= William Northway =

American pediatric radiologist (1932–2022)

William H. Northway Jr. (November 26, 1932 – January 26, 2022) was an American pediatric radiologist. He is known for describing bronchopulmonary dysplasia (BPD), a chronic lung disease "caused by barotrauma and oxygen injury in preterm infants requiring mechanical ventilation."

Northway was born in San Francisco, California. After receiving his medical degree from Stanford School of Medicine in 1957, he completed his residency in radiology and then studied at the University of Paris. In 1964, after returning to Stanford University Medical Center—where he spoke with neonatologist Philip Sunshine—Northway noted a consistent pattern of cystic changes in the lungs in radiographs of premature infants. He discovered that the infants had all received mechanical ventilation and high-concentration supplemental oxygen, causing damage to the lungs.
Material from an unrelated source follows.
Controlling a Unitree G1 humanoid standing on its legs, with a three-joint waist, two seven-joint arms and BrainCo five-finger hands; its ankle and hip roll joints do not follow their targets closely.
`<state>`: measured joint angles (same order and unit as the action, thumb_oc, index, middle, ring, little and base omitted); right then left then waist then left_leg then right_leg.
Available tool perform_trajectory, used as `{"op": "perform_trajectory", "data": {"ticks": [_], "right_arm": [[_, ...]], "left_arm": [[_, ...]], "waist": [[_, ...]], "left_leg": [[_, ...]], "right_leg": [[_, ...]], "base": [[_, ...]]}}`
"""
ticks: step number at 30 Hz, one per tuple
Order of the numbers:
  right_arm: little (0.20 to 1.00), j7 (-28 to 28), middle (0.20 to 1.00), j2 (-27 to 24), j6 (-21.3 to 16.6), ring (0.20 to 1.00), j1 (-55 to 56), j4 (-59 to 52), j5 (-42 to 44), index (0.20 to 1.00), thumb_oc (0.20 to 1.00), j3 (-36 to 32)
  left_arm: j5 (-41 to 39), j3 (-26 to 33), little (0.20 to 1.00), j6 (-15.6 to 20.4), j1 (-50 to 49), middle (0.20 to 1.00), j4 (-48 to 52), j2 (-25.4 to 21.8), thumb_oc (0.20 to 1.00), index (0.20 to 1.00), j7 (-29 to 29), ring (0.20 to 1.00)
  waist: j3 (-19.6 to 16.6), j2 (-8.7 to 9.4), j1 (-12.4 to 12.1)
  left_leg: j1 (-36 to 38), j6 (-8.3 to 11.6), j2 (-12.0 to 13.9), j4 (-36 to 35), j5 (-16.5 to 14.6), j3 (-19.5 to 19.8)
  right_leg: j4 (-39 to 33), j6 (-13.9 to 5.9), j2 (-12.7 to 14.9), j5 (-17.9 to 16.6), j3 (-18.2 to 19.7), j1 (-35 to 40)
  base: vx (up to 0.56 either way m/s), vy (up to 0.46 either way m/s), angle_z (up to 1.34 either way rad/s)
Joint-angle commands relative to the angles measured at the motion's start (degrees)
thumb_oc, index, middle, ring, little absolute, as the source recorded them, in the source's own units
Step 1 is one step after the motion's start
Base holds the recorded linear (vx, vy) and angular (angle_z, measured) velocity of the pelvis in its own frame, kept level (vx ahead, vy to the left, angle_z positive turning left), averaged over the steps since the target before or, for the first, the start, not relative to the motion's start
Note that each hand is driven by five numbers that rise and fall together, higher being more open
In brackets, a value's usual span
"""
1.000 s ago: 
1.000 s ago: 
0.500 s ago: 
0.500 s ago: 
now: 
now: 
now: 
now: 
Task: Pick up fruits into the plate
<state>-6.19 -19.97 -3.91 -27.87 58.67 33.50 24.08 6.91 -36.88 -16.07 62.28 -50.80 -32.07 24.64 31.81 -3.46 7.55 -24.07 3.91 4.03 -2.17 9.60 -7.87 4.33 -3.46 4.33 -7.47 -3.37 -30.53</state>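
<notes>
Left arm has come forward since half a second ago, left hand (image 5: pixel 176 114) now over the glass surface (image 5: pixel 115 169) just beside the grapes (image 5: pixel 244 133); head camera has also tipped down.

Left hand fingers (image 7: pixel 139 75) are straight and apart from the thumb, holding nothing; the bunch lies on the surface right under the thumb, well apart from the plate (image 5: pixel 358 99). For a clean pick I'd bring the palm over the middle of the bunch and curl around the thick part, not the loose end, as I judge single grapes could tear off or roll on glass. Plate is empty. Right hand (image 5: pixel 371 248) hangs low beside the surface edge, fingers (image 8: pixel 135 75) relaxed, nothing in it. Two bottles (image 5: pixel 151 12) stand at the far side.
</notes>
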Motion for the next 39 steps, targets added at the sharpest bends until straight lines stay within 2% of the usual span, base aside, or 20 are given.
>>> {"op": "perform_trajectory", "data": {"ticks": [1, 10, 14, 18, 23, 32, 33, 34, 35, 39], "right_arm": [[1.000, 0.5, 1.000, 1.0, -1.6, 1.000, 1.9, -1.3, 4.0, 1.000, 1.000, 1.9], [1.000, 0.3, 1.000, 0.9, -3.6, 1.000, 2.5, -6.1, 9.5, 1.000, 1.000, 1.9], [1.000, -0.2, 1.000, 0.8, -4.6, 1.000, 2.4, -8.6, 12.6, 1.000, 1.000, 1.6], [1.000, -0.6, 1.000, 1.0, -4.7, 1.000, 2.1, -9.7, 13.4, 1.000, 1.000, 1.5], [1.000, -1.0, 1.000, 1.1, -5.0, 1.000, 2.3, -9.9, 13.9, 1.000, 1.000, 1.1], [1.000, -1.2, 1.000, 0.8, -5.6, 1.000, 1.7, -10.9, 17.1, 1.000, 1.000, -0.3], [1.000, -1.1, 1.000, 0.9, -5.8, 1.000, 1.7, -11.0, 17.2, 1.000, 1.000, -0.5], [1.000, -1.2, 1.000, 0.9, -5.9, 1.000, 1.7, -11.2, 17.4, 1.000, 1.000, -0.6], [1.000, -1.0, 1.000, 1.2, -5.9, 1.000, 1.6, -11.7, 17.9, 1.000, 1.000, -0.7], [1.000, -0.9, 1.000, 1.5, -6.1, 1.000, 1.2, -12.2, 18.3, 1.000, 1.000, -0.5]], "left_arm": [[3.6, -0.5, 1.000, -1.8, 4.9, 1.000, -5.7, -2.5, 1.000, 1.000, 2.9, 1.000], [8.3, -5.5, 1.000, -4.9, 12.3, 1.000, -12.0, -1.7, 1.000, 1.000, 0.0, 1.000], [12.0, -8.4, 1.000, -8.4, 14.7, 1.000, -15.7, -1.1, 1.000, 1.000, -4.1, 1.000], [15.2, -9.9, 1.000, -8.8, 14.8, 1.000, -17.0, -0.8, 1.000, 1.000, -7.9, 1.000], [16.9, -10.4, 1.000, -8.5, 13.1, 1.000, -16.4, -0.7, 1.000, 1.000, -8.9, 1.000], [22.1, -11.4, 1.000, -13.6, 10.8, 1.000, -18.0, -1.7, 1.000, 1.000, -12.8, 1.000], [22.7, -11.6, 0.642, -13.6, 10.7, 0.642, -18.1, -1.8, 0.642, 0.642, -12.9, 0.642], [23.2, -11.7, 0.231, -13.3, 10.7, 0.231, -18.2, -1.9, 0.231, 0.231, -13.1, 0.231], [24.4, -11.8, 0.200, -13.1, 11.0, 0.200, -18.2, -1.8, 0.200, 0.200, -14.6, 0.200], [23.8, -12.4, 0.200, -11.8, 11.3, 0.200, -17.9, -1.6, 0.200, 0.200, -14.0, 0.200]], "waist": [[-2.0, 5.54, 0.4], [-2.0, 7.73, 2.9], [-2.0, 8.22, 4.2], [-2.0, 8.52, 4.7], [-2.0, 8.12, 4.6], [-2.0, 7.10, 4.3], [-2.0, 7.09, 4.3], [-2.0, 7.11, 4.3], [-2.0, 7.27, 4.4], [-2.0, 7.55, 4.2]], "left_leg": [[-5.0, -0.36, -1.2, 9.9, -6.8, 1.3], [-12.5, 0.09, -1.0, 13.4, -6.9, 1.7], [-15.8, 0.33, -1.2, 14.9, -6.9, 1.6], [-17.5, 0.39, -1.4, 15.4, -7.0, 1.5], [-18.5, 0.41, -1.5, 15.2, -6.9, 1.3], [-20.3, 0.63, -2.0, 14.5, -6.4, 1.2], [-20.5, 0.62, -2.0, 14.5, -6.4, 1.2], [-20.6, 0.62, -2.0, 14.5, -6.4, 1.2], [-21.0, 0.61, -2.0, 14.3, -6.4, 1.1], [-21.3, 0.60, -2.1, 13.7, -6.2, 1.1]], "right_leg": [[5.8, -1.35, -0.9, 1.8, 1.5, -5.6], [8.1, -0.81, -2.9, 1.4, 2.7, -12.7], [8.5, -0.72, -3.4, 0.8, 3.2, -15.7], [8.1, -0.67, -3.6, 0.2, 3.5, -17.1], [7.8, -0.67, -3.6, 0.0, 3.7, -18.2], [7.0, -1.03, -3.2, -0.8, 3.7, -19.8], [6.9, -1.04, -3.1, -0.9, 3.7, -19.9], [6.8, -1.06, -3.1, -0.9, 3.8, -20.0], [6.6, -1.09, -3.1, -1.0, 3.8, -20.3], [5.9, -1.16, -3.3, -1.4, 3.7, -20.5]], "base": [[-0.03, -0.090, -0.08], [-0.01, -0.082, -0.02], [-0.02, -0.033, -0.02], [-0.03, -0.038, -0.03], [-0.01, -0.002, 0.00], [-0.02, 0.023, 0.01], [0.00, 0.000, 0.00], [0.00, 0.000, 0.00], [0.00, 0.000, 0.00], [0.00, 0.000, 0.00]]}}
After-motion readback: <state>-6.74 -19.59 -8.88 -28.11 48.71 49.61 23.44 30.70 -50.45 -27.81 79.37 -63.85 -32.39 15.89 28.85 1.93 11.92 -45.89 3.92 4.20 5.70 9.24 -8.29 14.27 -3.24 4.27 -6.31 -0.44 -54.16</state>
In 1967, Northway, Robert Rosan, and David Porter described the disease, coining the term "bronchopulmonary dysplasia". They also "acknowledged other comorbidities of BPD, including retinopathy of prematurity and brain injury." Their article has been called "one of the most important, most cited, and influential articles in the history of neonatology"; it influenced neonatal care worldwide, leading to reduced ventilation pressure and supplemental oxygen levels in premature infants to improve their health outcomes.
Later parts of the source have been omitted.